[[ Given information, beginning ]]

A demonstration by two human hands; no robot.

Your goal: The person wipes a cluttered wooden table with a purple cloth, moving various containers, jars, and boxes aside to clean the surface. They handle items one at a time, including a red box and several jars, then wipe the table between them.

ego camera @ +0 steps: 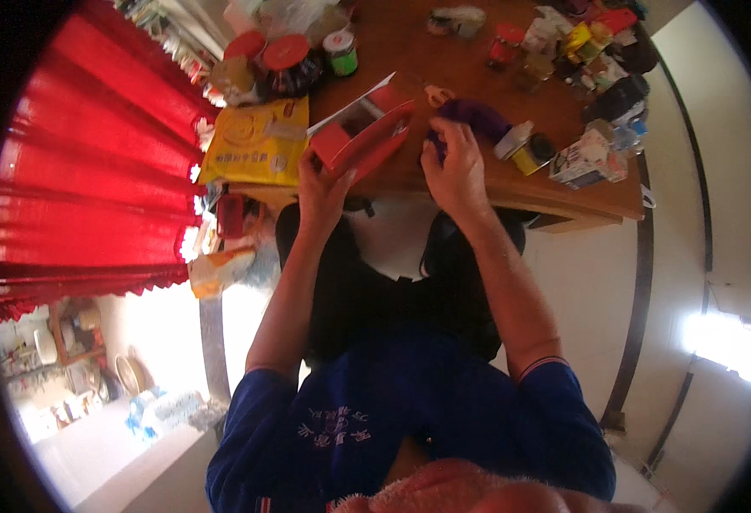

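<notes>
My left hand point(324, 192) grips the lower end of a red open-topped paper or card box point(369, 141). It is tilted above the table's front edge. A white edge and a greyish panel show on its far side. My right hand point(458, 167) is to the right of the box, apart from it, with the fingers curled. Dark purple material point(478, 117), perhaps cloth, lies under and behind those fingers. Whether the fingers pinch it I cannot tell. Just beyond are the orange handles of scissors point(439, 96); the blades are not plainly visible.
A yellow printed packet point(256, 141) lies left on the wooden table point(401, 38). Red-lidded jars point(287, 52) and a green can point(341, 54) stand behind it. Rightward are a yellow dark-lidded jar point(532, 154), a patterned carton point(587, 159) and crowded small items. A red curtain point(99, 167) hangs left.
</notes>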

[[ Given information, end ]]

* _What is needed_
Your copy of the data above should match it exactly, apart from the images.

* _Solved problem_
A demonstration by two human hands; no robot.

Your goal: The person wipes a cluttered wooden table with a purple cloth, moving various containers, jars, and boxes aside to clean the surface. They handle items one at a time, including a red box and several jars, then wipe the table between them.

ego camera @ +0 steps: 

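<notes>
My left hand point(324, 192) grips the lower end of a red open-topped paper or card box point(369, 141). It is tilted above the table's front edge. A white edge and a greyish panel show on its far side. My right hand point(458, 167) is to the right of the box, apart from it, with the fingers curled. Dark purple material point(478, 117), perhaps cloth, lies under and behind those fingers. Whether the fingers pinch it I cannot tell. Just beyond are the orange handles of scissors point(439, 96); the blades are not plainly visible.
A yellow printed packet point(256, 141) lies left on the wooden table point(401, 38). Red-lidded jars point(287, 52) and a green can point(341, 54) stand behind it. Rightward are a yellow dark-lidded jar point(532, 154), a patterned carton point(587, 159) and crowded small items. A red curtain point(99, 167) hangs left.
</notes>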

Fully answered, the exercise is complete.